What Is URL Rewriting and Why Do I Care?
Usability and Maintainability are the two main reasons for Url rewriting, as Gaidar Magdanurov pointed out on his blog at http://www.simple-talk.com/dotnet/asp.net/a-complete-url-rewriting-solution-for-asp.net-2.0/ some five years ago:
It is well-known that users of web applications prefer short, neat URLs to monstrous addresses packed with difficult to comprehend query string parameters. From time to time, being able to remember and type in a concise URL is less time-consuming than adding the page to a browser's favorites to access later. Again, when access to a browser's favorites is unavailable, it can be more convenient to type in the URL of a page on the browser address bar, without having to remember a few keywords and type them into a search engine in order to find the page.
Which of these urls do you like best?
The first Url contains query parameters to tell the server what type of request this is and to provide any additional information to help the server locate the correct document and display it to the user. The second Url contains virtually the same information, but is in a path/folder format that is more readable and gives the user a better idea that this Url points to.

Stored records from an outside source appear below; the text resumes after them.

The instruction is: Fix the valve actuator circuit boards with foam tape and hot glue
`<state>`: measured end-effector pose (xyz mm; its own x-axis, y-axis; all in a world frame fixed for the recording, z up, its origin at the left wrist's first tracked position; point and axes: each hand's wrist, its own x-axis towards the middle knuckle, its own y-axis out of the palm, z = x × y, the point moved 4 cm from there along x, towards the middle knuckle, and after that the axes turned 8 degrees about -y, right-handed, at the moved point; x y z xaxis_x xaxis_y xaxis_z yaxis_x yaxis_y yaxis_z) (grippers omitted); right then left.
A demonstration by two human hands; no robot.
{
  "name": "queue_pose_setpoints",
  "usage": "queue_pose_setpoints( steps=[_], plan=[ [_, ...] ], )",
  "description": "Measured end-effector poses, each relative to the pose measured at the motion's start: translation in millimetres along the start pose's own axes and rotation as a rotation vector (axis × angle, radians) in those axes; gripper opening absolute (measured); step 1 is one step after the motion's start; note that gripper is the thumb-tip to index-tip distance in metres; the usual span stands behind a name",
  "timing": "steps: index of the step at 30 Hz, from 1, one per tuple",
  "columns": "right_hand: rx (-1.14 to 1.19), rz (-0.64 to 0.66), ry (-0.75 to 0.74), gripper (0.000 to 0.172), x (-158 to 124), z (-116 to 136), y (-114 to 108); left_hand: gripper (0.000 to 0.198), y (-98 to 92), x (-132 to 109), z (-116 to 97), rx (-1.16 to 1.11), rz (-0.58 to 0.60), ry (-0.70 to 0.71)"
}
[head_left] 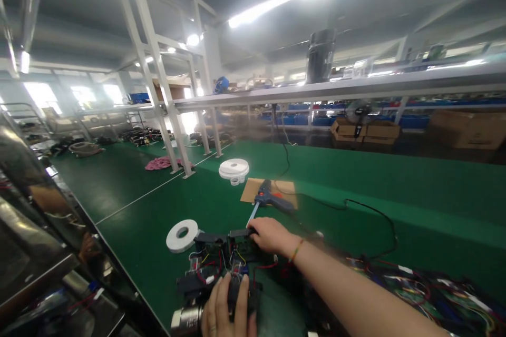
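A black device with exposed red, yellow and white wires [209,268] lies on the green table at the near edge. My left hand [227,308] rests on its near part, fingers stretched out and slightly apart, beside a silver metal cylinder [187,320]. The fingers of my right hand [271,234] are closed on a black plastic part [239,233] at the device's far end. Just past those fingertips is the pale glue stick [253,211] of a blue-grey glue gun [272,199], which lies on a piece of brown cardboard [250,189].
A white tape roll [182,236] lies left of the device; more white rolls [234,168] sit farther back. Wired circuit boards [419,289] lie at right under my forearm. A black cable [389,221] crosses the table. Metal equipment [47,253] borders the left, with white posts [158,63] behind.
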<state>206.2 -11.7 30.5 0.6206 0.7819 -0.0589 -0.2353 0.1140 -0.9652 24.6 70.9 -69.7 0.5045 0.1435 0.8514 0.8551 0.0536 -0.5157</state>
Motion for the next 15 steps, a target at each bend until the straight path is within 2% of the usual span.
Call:
queue_pose_setpoints(
  steps=[4, 7, 11, 15],
  plan=[
    [-0.057, 0.056, 0.096, 0.03, -7, -11, 5, 0.053, -2.3, 5, 15, -0.103, 0.059, 0.044],
    [-0.097, 0.19, 0.151, 0.027, -21, -21, 7, 0.057, -5.1, 1, 14, -0.172, 0.091, -0.002],
    [-0.183, 0.356, 0.158, 0.022, -38, -25, 13, 0.062, -12.2, 0, 8, -0.241, 0.119, -0.042],
    [-0.275, 0.402, 0.119, 0.023, -49, -17, 12, 0.061, -21.1, 2, 6, -0.289, 0.138, -0.022]
  ],
)
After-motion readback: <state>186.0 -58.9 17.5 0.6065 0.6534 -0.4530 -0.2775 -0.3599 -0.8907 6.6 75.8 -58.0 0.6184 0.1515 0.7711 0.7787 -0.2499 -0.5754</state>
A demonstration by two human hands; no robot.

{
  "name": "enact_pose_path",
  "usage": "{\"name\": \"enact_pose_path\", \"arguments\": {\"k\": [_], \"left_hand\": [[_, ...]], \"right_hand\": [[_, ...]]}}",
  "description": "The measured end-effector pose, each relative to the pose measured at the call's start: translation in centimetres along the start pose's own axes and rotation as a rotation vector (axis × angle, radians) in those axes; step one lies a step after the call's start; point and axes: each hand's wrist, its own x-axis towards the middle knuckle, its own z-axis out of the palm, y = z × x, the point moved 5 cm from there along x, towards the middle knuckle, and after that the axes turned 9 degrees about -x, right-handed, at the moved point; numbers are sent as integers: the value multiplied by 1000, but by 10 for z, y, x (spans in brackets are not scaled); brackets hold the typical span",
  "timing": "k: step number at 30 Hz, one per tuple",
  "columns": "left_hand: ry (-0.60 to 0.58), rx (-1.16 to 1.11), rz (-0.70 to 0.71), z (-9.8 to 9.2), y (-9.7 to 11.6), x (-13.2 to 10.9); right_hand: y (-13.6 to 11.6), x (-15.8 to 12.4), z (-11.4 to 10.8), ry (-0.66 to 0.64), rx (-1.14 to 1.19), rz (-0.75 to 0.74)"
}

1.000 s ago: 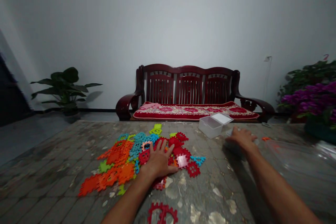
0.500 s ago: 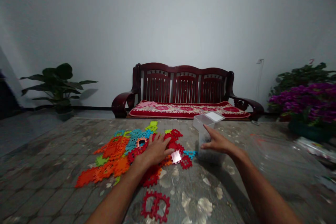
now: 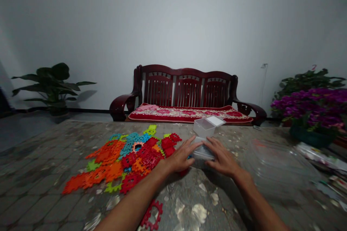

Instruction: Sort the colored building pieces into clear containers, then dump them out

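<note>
A clear plastic box [image 3: 201,154] stands on the table, a little right of centre. My left hand [image 3: 181,157] grips it from the left, fingers over the top and thumb on the near side. From the right, my right hand [image 3: 221,157] grips the same box in the same way. Right beside my left hand spreads a pile of flat plastic puzzle pieces with toothed edges: red pieces [image 3: 145,155], orange pieces [image 3: 108,171], blue pieces [image 3: 132,143] and green pieces [image 3: 93,166]. What the box holds cannot be made out.
Just behind the gripped box is an open translucent box [image 3: 202,129] with its lid tipped back. A large clear container [image 3: 279,162] lies to the right, near purple flowers [image 3: 311,106]. One red piece [image 3: 154,214] lies near the front. A wooden bench [image 3: 187,86] stands beyond the table.
My left hand has left the puzzle pieces and moved right onto the clear box. My right hand, formerly at the box with fingers apart, has closed around it. The view has shifted slightly.
</note>
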Motion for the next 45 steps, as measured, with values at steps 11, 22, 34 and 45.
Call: {"name": "enact_pose_path", "arguments": {"k": [11,22,34,45], "left_hand": [[108,70,59,10,1,1],[161,86,73,9,0,0],[216,57,64,5,-2,-1],[279,14,85,1,-2,4]], "right_hand": [[-17,-19,-1,207,88,-131],[-19,-23,-3,221,100,-136],[-20,-26,-4,321,77,-156],[-18,-22,-10,310,185,-100]]}}
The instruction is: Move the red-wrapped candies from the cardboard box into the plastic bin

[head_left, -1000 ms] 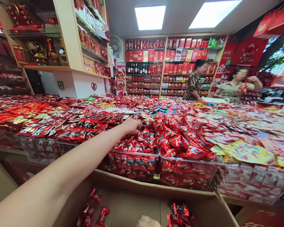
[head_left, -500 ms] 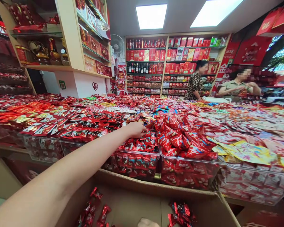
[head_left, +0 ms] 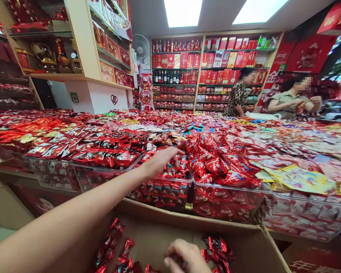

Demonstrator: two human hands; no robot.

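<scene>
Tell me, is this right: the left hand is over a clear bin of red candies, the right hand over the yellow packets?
Not quite: the head view shows the right hand in the cardboard box. The left hand is over the clear bin of red candies.

The counter (head_left: 17, 173) carries a near row of clear plastic bins (head_left: 230, 187), heaped with wrapped sweets (head_left: 183, 162), mostly red, paler at right.
</scene>
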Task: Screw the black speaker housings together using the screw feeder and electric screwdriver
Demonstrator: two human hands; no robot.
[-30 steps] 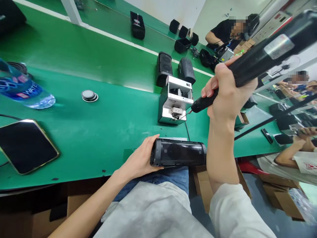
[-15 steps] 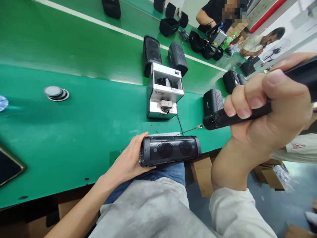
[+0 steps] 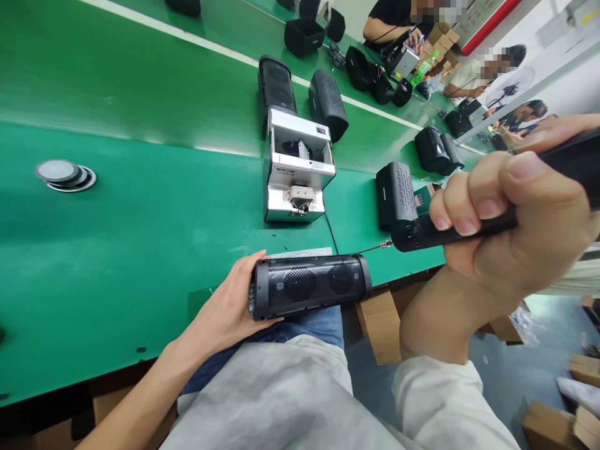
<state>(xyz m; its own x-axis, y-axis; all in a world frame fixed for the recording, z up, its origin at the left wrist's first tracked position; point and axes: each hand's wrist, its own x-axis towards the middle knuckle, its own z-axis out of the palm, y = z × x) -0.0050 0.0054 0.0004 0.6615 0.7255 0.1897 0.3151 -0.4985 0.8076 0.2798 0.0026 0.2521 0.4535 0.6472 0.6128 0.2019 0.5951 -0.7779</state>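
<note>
Currently, a green bench (image 3: 140, 262) with the speaker (image 3: 312, 286) at its near edge, just above the lap, its mesh side turned up to me.
Beyond it I see a silver feeder (image 3: 300, 170), other speakers (image 3: 276, 86), discs (image 3: 60, 172) off left, a co-worker in black (image 3: 391, 22) farther up and a box (image 3: 382, 331) below the edge; I have the left hand (image 3: 234, 299) partly closed around the speaker's left end, and the raised right hand (image 3: 520, 212) curled fully around a slanting driver (image 3: 422, 233), wrist bent, its bit (image 3: 372, 248) reaching toward the speaker's right end, contact unclear.
</note>
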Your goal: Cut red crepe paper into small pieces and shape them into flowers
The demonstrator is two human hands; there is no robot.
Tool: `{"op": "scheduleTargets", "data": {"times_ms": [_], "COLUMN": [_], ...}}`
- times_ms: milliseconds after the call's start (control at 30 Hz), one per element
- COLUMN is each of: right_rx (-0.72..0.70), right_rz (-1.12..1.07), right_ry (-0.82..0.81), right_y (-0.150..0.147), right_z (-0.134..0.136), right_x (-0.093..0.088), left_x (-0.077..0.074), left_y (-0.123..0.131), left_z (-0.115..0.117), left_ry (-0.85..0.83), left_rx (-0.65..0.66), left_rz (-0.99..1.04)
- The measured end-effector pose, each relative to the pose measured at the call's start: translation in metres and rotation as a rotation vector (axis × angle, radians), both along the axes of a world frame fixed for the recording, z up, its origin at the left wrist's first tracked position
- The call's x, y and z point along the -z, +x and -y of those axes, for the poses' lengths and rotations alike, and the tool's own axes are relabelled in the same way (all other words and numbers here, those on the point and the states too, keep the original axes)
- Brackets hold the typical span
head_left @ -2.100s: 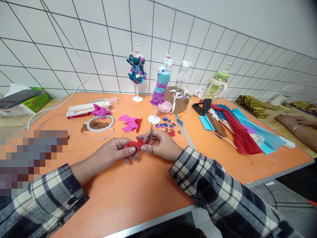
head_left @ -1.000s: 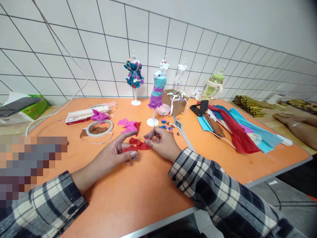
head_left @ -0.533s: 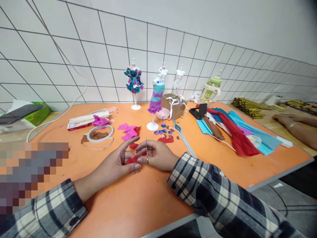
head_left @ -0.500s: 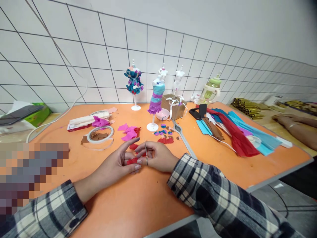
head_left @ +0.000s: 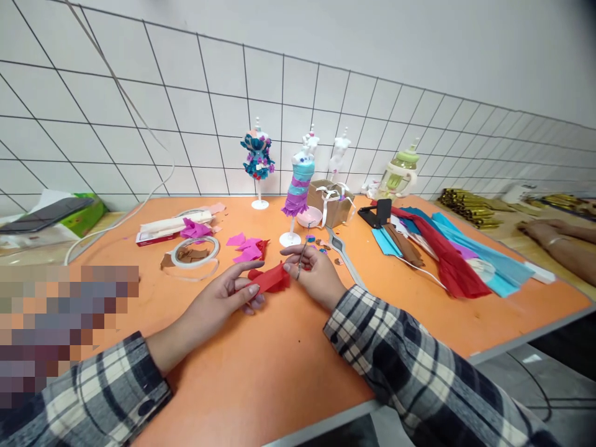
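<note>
My left hand (head_left: 235, 292) pinches one end of a red crepe paper strip (head_left: 270, 279) between thumb and fingers. The strip's far end is in the fingertips of my right hand (head_left: 314, 272). A slim metal tool, apparently tweezers (head_left: 305, 245), also sits in the right hand, pointing up and away. Just beyond the hands stands a small dress form (head_left: 300, 180) wrapped in light blue and purple on a white base. Pink paper scraps (head_left: 249, 247) and small blue and purple pieces (head_left: 311, 238) lie near it, some partly hidden by the right hand.
A decorated teal form (head_left: 257, 155) stands behind, beside a cardboard box (head_left: 333, 205) and a pink bowl (head_left: 308, 216). Tape rolls (head_left: 195, 251) lie left. Coloured paper sheets (head_left: 447, 254), a black stand (head_left: 376, 214) and a bottle (head_left: 399, 174) are right. Another person's hands (head_left: 554, 236) rest far right.
My hands have drawn apart, the right moving right and slightly away. The red paper, bunched between the fingers before, now stretches between both hands. The view has shifted slightly.
</note>
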State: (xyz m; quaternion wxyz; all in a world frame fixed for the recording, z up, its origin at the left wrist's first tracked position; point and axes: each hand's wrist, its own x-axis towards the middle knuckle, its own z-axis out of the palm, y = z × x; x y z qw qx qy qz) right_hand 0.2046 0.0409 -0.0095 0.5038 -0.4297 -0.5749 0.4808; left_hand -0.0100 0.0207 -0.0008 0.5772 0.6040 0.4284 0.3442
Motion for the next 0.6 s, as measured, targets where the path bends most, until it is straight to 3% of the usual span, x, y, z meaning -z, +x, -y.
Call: {"op": "scheduleTargets", "data": {"times_ms": [167,267,333,467,600], "right_rx": [0.021,-0.001,-0.165,-0.718,-0.885], "right_rz": [-0.061,-0.045,0.007,0.145,0.256], "right_ry": [-0.073,-0.138,-0.188,-0.317,-0.316], "right_y": [-0.001,0.002,0.005,0.008,0.006], "right_z": [-0.001,0.001,0.003,0.011,0.017], "right_x": [0.001,0.002,0.001,-0.003,-0.010], "left_x": [-0.001,0.001,0.003,0.003,0.001], "left_y": [-0.003,-0.006,-0.007,-0.008,-0.004], "left_z": [0.001,-0.002,-0.005,-0.007,-0.003], "left_ry": [-0.021,-0.003,0.008,-0.001,0.019], "left_rx": [0.002,-0.064,-0.158,-0.223,-0.128], "left_rz": [0.042,0.094,0.160,0.247,0.167]}}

As far as maintainability goes, Url rewriting allows, among, webmasters to redirect users to a file’s new location. Let’s say the DavesWeb contact form used to be at /Contact.asp and now it’s at /ContactForm.aspx. In the past, /Contact.asp content would be replaced with a method that will automatically refer the user to the new location. The obvious problem is that we have to continue to maintain a virtually useless file at /Contact.asp. And on a site of any size, over time we will have to maintain hundreds of virtually useless pages like this.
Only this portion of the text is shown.